--- Task data Enclosed Below ---

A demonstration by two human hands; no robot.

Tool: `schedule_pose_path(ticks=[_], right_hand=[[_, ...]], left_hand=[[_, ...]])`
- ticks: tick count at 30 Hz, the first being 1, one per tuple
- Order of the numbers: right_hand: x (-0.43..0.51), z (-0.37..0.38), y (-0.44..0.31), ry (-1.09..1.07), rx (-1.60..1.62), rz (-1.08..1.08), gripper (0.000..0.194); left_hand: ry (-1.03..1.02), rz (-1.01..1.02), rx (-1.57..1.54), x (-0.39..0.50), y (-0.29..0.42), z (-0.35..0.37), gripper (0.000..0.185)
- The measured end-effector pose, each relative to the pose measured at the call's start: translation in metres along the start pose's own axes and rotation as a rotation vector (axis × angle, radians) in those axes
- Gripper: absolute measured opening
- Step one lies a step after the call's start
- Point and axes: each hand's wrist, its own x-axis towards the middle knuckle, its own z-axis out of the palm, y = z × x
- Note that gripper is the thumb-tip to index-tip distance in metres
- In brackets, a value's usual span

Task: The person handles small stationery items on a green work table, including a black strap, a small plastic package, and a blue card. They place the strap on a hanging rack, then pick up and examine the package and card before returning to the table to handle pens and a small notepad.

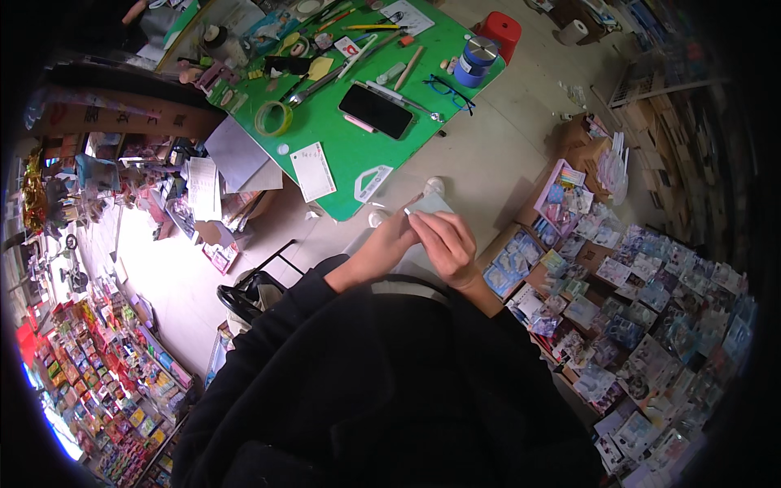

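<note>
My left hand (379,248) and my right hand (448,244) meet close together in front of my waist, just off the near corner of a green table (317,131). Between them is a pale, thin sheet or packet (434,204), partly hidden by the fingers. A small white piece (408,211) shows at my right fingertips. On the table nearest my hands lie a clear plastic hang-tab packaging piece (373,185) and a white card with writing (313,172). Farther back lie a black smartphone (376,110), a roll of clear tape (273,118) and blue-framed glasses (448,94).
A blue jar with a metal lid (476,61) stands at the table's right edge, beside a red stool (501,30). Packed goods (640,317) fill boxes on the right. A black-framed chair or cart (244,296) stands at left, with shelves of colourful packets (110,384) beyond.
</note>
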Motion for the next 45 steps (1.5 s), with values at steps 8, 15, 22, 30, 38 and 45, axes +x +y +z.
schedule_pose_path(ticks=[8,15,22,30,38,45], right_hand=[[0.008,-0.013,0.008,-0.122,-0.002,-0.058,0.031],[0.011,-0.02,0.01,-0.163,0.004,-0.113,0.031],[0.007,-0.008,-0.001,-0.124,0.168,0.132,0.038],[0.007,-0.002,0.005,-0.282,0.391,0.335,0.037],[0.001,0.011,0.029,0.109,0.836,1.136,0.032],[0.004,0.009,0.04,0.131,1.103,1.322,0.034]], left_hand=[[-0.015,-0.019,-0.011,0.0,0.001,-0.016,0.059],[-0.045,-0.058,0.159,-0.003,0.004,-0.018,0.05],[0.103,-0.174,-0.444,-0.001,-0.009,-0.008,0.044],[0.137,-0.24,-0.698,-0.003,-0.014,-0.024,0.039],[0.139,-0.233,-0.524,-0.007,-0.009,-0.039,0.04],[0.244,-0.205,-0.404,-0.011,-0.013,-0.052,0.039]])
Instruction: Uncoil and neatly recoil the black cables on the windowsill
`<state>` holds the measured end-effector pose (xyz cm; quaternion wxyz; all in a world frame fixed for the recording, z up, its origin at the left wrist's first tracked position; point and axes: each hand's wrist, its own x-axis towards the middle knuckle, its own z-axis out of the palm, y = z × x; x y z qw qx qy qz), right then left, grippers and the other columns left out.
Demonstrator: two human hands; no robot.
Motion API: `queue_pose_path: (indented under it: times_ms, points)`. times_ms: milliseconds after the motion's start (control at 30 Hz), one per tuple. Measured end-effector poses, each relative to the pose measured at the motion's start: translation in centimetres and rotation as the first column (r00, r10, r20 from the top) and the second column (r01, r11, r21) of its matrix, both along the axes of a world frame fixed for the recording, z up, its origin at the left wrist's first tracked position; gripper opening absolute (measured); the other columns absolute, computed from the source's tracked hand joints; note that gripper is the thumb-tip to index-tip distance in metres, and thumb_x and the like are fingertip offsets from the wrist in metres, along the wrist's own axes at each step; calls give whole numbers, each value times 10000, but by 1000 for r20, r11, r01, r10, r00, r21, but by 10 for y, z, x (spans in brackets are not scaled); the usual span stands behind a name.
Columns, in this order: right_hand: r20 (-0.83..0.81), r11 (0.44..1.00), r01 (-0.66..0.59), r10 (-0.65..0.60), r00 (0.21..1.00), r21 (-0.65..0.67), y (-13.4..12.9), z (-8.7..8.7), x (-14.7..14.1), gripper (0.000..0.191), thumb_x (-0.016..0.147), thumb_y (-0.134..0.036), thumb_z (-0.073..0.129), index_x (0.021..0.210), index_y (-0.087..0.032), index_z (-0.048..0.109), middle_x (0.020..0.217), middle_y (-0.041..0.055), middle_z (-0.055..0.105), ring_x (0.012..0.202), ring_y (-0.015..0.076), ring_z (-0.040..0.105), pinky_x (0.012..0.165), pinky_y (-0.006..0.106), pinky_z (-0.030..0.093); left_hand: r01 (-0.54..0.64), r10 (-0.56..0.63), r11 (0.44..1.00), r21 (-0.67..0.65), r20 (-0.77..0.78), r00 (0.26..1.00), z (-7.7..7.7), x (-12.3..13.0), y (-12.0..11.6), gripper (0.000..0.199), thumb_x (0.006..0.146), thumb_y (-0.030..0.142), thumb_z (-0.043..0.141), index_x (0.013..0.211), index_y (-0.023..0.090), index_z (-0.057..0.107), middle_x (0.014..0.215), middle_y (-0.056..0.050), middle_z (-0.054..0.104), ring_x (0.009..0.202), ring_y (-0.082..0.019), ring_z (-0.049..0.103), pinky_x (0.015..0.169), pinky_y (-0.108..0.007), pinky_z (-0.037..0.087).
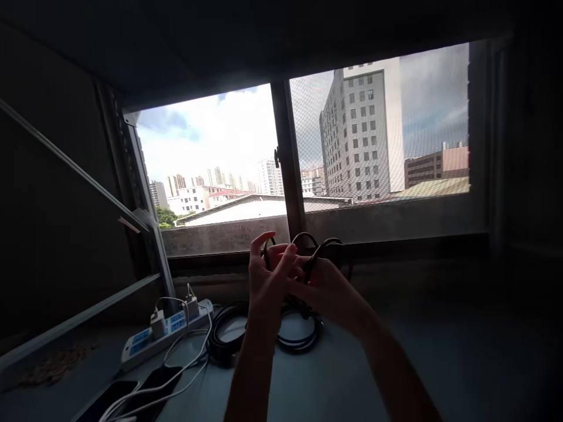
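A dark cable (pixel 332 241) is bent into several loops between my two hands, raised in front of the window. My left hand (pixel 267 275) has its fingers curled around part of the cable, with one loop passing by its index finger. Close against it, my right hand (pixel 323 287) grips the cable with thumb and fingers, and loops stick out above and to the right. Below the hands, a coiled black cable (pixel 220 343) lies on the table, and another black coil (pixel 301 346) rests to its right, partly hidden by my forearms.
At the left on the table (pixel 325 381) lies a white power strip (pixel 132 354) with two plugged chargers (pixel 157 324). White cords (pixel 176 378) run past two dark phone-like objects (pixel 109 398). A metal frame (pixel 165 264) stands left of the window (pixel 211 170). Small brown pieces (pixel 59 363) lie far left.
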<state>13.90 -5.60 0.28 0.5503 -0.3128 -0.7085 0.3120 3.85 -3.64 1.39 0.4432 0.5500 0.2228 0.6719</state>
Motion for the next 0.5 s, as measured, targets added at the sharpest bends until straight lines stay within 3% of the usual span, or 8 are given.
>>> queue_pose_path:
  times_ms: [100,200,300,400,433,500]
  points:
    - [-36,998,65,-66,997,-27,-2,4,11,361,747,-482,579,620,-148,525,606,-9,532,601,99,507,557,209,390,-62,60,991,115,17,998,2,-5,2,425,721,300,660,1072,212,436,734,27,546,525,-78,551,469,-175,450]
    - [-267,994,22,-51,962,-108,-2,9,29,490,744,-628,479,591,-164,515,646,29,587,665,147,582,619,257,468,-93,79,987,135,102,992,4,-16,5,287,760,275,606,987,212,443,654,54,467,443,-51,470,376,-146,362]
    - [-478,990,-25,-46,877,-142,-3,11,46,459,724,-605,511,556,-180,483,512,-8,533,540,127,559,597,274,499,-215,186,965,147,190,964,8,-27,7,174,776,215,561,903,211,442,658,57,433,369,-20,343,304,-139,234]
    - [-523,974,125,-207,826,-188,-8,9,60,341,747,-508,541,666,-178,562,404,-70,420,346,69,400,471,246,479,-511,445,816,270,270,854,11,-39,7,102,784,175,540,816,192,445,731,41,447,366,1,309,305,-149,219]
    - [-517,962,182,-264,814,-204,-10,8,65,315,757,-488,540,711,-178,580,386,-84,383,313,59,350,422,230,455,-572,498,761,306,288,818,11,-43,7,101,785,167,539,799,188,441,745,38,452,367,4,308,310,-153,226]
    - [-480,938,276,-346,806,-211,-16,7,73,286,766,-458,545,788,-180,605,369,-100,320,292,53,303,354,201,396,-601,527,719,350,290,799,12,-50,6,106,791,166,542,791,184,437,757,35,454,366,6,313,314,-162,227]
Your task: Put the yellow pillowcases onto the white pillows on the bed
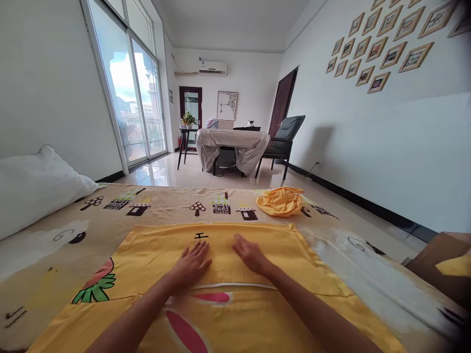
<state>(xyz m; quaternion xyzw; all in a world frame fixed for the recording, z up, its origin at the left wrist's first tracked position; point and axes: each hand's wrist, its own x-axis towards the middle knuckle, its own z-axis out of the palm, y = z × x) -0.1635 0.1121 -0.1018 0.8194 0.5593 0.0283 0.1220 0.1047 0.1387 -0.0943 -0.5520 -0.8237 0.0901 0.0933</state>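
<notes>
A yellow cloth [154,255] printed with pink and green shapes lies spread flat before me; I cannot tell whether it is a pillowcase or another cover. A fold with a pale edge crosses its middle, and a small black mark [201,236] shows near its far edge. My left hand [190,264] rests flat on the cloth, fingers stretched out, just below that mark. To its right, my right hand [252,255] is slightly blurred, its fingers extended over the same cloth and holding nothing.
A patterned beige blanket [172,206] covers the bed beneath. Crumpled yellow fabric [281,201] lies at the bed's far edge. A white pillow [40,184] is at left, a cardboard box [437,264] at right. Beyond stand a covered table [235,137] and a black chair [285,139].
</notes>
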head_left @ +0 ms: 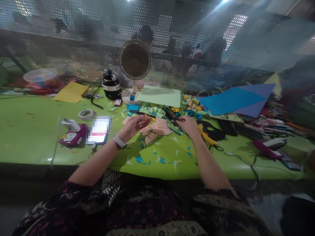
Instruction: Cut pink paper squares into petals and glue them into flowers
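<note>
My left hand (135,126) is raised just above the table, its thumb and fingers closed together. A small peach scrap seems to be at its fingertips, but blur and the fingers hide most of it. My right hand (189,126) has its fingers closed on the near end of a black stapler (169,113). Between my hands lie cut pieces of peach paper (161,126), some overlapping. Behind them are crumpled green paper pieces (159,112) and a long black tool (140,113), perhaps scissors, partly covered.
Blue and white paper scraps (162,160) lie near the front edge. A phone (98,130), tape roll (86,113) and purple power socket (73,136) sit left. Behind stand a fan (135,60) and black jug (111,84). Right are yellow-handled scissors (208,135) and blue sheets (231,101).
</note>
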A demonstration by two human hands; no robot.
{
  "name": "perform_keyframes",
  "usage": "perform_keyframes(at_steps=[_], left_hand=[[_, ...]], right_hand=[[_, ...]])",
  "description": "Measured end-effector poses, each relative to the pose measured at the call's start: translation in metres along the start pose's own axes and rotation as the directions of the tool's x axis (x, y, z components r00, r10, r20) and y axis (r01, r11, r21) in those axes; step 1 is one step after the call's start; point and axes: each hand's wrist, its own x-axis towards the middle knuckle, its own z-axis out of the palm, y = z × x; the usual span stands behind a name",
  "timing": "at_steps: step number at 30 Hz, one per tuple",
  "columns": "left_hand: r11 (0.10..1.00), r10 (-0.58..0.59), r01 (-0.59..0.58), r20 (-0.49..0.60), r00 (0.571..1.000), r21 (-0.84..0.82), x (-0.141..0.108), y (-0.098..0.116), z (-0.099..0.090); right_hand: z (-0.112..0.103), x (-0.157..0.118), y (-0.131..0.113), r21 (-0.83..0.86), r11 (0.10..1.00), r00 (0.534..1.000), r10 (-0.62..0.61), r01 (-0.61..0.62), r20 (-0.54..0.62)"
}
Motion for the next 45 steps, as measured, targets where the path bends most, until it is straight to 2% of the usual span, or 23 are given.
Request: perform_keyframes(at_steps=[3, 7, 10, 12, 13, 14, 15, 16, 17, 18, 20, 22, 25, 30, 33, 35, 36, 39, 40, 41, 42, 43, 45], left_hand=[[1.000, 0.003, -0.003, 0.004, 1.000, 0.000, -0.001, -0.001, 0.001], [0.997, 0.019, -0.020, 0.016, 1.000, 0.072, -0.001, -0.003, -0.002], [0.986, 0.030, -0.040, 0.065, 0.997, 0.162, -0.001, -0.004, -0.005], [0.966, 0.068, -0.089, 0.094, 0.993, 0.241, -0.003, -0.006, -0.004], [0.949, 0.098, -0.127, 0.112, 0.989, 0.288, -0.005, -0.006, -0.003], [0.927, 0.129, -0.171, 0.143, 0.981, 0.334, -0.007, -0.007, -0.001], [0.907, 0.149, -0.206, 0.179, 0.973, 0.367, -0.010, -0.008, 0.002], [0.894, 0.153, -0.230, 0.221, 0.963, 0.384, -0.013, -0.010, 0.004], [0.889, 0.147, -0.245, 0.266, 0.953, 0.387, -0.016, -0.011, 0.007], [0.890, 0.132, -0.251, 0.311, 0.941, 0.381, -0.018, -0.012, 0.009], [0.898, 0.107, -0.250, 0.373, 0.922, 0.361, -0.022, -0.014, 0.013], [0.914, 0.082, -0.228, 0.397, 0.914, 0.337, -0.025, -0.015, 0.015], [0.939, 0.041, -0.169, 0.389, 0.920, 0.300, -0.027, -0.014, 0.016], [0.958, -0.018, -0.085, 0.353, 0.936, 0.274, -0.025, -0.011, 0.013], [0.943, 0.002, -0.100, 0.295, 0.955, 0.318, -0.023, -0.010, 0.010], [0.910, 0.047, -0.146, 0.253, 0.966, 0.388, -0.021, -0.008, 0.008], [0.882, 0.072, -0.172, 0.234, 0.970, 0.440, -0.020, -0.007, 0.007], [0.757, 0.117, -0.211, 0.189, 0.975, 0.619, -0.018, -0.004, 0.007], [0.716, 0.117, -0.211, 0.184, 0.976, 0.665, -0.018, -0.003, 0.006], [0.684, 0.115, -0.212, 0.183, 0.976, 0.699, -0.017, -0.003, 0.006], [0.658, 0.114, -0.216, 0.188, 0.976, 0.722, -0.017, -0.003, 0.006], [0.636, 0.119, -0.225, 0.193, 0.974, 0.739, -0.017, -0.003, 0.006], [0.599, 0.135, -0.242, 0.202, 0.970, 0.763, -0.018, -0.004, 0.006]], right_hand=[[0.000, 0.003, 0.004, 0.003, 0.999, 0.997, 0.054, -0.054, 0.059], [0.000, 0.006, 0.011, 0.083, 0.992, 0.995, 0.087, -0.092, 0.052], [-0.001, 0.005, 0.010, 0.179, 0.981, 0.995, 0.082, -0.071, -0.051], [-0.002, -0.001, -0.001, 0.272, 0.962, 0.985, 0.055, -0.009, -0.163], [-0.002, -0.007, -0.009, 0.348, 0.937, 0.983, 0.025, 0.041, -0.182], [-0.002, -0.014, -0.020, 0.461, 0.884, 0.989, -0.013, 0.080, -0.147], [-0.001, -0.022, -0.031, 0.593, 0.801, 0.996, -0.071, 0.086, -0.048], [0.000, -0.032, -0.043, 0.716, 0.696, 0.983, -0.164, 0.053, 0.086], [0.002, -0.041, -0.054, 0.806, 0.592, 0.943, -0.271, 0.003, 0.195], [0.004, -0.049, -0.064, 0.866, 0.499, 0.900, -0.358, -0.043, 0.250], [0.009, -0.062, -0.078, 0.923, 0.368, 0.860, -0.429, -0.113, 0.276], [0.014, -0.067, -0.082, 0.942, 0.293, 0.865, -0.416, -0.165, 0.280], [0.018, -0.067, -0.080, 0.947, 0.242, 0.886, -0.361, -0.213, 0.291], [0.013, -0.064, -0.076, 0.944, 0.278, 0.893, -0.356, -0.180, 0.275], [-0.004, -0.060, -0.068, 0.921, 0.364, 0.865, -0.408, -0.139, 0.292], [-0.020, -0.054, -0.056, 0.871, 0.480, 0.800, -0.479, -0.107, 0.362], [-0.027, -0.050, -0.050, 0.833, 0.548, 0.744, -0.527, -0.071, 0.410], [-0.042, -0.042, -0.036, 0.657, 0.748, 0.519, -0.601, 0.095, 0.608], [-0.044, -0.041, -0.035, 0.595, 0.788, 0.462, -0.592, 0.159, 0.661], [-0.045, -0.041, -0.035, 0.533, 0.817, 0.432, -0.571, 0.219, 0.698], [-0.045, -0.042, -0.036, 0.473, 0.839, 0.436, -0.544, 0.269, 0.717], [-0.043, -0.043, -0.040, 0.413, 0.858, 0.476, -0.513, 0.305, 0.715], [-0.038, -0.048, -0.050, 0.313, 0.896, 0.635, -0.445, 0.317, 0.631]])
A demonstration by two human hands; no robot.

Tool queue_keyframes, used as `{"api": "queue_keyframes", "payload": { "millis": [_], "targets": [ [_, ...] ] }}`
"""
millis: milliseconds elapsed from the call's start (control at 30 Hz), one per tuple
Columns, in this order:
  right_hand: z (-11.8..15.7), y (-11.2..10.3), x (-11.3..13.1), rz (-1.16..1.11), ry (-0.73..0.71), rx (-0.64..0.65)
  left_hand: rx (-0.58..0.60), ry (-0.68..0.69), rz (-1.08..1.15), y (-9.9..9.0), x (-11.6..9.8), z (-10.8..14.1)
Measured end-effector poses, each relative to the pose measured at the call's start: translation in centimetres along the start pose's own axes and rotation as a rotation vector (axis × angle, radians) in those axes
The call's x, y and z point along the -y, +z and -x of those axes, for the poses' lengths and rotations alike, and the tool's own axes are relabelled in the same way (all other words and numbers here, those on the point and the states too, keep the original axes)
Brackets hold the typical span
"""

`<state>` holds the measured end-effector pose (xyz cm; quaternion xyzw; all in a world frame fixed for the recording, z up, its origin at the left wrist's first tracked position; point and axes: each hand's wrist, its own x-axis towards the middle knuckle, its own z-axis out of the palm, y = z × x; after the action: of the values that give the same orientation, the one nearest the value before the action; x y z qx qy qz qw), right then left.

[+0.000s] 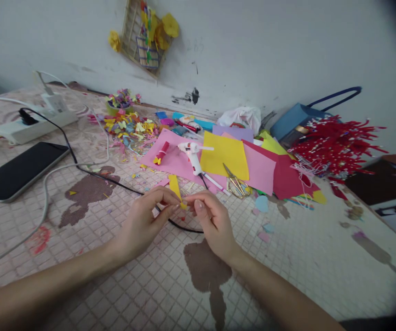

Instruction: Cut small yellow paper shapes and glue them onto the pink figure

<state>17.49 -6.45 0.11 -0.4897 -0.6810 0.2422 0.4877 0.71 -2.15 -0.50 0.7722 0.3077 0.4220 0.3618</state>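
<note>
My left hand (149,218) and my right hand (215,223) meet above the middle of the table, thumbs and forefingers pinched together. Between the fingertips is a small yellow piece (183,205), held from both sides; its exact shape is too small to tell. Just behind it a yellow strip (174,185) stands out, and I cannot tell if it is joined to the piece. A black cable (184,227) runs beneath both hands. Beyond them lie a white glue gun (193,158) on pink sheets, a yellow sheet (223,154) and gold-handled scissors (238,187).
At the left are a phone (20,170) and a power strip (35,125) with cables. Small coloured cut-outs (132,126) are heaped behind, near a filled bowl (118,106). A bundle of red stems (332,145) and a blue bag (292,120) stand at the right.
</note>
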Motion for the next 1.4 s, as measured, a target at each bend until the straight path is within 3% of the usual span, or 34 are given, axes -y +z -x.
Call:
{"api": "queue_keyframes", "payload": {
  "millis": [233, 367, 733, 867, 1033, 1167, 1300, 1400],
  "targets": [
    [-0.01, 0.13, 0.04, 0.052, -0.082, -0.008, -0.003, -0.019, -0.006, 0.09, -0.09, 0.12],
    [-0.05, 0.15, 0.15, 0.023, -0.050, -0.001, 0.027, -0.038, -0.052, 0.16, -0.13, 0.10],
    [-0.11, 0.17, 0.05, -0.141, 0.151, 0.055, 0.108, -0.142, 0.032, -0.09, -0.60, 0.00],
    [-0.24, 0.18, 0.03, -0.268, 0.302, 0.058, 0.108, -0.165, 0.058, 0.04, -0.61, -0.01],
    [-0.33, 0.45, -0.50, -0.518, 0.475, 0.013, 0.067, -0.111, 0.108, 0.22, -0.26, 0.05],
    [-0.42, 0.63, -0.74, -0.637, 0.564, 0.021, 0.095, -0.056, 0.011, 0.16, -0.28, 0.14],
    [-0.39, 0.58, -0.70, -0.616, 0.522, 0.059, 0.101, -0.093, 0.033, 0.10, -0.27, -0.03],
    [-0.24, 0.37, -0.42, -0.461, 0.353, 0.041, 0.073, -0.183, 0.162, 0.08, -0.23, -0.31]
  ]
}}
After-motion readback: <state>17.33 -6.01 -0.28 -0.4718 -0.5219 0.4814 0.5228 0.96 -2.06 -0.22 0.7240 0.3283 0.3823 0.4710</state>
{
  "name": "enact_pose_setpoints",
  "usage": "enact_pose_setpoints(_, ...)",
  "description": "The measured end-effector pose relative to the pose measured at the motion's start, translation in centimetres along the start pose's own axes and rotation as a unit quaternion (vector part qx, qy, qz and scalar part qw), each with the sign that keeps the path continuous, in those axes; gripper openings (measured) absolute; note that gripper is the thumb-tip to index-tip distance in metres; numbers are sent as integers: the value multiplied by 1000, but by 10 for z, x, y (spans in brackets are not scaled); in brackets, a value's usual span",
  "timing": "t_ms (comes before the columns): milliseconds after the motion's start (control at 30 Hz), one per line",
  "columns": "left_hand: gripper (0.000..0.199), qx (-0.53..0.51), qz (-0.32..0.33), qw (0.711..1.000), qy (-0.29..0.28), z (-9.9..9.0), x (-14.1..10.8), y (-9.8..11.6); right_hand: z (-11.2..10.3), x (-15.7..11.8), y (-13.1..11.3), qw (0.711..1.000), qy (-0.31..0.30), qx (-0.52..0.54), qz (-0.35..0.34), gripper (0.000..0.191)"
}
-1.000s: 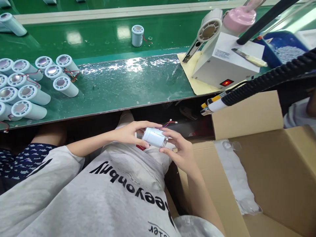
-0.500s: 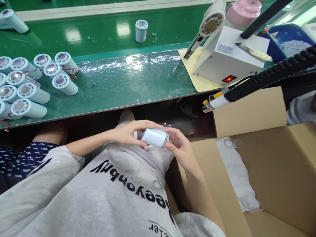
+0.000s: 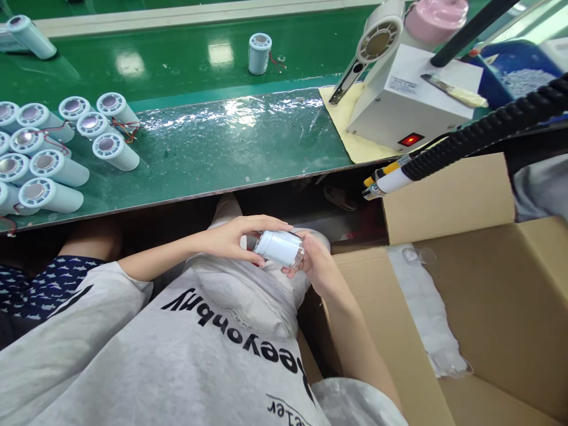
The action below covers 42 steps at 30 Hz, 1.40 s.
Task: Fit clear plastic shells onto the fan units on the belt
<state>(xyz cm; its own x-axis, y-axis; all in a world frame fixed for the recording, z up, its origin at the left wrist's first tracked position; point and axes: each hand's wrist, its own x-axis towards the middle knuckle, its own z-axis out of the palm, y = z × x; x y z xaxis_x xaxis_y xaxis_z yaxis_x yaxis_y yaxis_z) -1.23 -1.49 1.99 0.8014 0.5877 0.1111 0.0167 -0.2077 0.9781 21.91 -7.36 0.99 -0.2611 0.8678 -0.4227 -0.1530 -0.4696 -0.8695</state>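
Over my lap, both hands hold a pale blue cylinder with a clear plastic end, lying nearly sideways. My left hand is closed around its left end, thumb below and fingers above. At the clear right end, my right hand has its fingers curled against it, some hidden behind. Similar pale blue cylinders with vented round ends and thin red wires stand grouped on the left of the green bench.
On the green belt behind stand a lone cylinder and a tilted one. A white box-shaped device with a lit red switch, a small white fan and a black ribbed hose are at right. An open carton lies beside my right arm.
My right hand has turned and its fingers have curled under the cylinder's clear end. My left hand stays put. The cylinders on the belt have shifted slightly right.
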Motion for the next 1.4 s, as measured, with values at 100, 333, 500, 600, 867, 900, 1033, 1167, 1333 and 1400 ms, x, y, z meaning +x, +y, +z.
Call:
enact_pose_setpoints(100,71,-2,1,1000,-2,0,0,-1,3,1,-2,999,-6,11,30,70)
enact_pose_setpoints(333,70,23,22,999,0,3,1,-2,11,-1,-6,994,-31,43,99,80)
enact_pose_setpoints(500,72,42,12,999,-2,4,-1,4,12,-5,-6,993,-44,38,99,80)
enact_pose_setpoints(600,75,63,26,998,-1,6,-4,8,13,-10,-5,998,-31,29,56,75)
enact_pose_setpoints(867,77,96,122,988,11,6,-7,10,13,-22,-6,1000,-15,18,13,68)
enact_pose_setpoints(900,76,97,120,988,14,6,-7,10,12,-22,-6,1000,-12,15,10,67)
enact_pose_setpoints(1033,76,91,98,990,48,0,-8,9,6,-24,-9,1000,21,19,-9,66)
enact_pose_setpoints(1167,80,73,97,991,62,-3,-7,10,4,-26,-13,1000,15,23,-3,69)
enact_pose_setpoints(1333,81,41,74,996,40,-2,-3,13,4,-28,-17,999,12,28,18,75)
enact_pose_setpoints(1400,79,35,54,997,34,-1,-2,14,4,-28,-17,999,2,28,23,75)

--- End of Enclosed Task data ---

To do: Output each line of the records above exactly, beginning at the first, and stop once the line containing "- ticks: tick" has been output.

Response to this task:
A demonstration by two human hands; no robot.

Tool: `schedule_pose_path(ticks=[_], right_hand=[[_, ...]], left_hand=[[_, ...]])`
- ticks: tick count at 30 Hz, the first being 1, one per tuple

That concludes the answer.